** ACTIVITY **
Looking at the listing below, retype exactly the lines starting at the one containing "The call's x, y" and ending at the one containing "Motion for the", both included, and nothing else.
######
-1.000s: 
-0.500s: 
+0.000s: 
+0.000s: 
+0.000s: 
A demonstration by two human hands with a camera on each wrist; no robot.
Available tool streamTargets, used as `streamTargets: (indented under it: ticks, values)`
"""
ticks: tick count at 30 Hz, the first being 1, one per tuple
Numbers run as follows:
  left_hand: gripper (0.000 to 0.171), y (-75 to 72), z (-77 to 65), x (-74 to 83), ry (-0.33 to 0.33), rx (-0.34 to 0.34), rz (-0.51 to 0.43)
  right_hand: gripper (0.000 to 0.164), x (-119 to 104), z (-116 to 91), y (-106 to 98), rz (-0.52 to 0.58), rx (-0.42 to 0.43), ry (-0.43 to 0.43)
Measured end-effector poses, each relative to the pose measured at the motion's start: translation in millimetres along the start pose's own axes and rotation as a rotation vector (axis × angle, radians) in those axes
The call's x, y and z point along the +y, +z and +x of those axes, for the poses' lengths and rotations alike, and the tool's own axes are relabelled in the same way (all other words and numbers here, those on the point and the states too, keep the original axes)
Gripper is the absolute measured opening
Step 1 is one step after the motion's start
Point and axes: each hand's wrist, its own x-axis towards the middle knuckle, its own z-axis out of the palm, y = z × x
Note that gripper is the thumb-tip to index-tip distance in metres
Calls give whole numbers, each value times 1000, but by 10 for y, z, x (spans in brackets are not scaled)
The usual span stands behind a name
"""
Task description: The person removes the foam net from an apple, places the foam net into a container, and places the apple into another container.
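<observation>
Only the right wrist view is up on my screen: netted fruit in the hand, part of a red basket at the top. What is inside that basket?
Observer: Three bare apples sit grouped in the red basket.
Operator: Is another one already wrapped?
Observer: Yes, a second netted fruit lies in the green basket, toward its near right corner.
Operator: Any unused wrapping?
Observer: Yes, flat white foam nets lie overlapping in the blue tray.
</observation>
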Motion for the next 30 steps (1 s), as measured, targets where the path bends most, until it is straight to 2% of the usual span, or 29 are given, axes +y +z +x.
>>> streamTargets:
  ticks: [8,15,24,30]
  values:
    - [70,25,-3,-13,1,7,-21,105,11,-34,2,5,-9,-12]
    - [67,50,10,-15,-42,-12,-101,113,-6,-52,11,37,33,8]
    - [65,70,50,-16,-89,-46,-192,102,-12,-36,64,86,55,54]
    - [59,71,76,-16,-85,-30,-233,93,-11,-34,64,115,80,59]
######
** WORKED SOLUTION **
The call's x, y and z point along the +y, +z and +x of those axes, for the poses' lengths and rotations alike, and the tool's own axes are relabelled in the same way (all other words and numbers here, those on the point and the states too, keep the original axes)
Gripper is the absolute measured opening
Step 1 is one step after the motion's start
Point and axes: each hand's wrist, its own x-axis towards the middle knuckle, its own z-axis out of the palm, y = z × x
Note that gripper is the thumb-tip to index-tip distance in metres
Calls give whole numbers, each value times 1000, but by 10 for y, z, x (spans in brackets are not scaled)
The usual span stands behind a name
"""
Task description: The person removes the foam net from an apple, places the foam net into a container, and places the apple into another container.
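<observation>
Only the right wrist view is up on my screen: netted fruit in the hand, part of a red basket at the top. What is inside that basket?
Observer: Three bare apples sit grouped in the red basket.
Operator: Is another one already wrapped?
Observer: Yes, a second netted fruit lies in the green basket, toward its near right corner.
Operator: Any unused wrapping?
Observer: Yes, flat white foam nets lie overlapping in the blue tray.
</observation>
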Motion for the next 30 steps (1 s), as measured, targets where the path bends most, until it is straight to 2% of the usual span, or 29 are given, axes +y +z +x.

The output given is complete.